How do I build strength in the gym
Which strength training method causes the maximum increase in performance?
Strength training: The traditional rules provide for 2 or 3 training sets up to exhaustion, as this should guarantee the athlete a rapid increase in strength. However, researchers have now found that less could be more here. John Sampson explains why.
Strength training? Muscle strength? Yes, but for what?
In many sports you need muscle strength in order to perform well. It is required for many performance-specific characteristics, including speed and quick strength. Muscle strength is usually developed by completing a structured strength training program over a longer period of time. However, although numerous studies have been carried out in this area, the mechanisms that lead to adjustments of the maximum force are still not fully understood.
The skeletal musculature is an extremely sensitive tissue with a high level of adaptability. Any overloading of the muscles therefore leads to a certain adjustment (i.e. a gain in strength). Even suboptimal resistance training can still lead to positive adjustments. In the long run, however, poor strength training programs do not lead to optimal strength gain and sometimes even to poorer performance and an increased risk of injury.
There are different principles and guidelines in strength training programs. According to legend, the Greek athlete Milon von Kroton put a calf over his shoulders every day and carried it around with him until it was fully grown. And as the animal got bigger and stronger, it also gained in physical strength. This story clearly illustrates how important it is to gradually increase the external load!
The stress of strength training
The mechanical stress that acts on the muscles through external stress is probably the most important aspect of strength training. Scientific research has shown time and time again that moderate to heavy loads are required to increase muscle size, muscle activity and muscle strength. In the literature as well as in the current guidelines of the American College of Sports Medicine (ACSM) you can read that relatively high loads are required for optimal strength gain, the maximum with 1 repetition (1 RM) or more than 80% of 1RM should lie.
Strength training programs can be varied not only through the externally applied load, but also through the speed of the contractions and the extent of the fatigue generated in each case.

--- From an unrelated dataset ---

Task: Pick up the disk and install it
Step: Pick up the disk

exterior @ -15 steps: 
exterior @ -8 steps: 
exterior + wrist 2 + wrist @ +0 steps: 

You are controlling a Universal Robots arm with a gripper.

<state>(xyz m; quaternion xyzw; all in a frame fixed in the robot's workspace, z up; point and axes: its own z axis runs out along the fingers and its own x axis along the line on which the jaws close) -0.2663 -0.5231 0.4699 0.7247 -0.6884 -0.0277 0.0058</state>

If you change the strength training program in just one of these factors, there will be a marked reaction from the skeletal muscles.
If you change the training in 2 or more of these factors, you achieve a combined effect that leads to complex physiological interactions, as a result of which the gain in strength through the training is either weakened or increased. Unfortunately, there is still insufficient evidence to fully understand the complex interplay of load, speed of movement, and volume-induced muscle fatigue (e.g., number of sets and repetitions performed).
The brain and muscle contractions
The muscle contractions are ultimately controlled and regulated by the brain. The muscles are controlled via motor units. When a motor unit is activated, the muscle fibers it controls contract.
This is often referred to as the “neural control of force” and is essentially dependent on the number of active motor units and the speed with which they act. The activity level of motor units is directly proportional to the strength required for a particular task.
The optimal strength training program
It is known that a structured strength training program creates larger muscles (hypertrophy), and that larger muscles have more strength potential. However, when you start weight training you will find that while your muscles initially gain strength, they do not increase in size. If strength gains are achieved without increasing muscle size, this generally has to do with increased "muscle activation", i. H. a better recruitment of motor units that "fire up" the muscle fibers.
In order to achieve the greatest gain in strength, the muscle fibers must be maximally activated during strength training. As you do a set of strength exercises, you will surely find that the difficulty increases as you do a lot of repetitions. The reason for this is that the motor units tire and more of them have to be recruited in order to be able to maintain the desired strength output. As a result, as the muscle tries to exert the force required to cope with the load, the level of muscle activity increases.
Training with "repetitions to failure"
This also explains why “rep to failure” training is an important part of designing a strength training program. Delorme (1945) (2) and later Delorme and Watkins (1948) (3) wrote a series of studies on the effect of progressive strength training in rehabilitation training about a training control beyond the "1 repetition maximum (1 RM)" . 10 repetitions were recommended with a load that had to be so great that it led to "failure" (e.g. muscle fatigue) on the 10th repetition.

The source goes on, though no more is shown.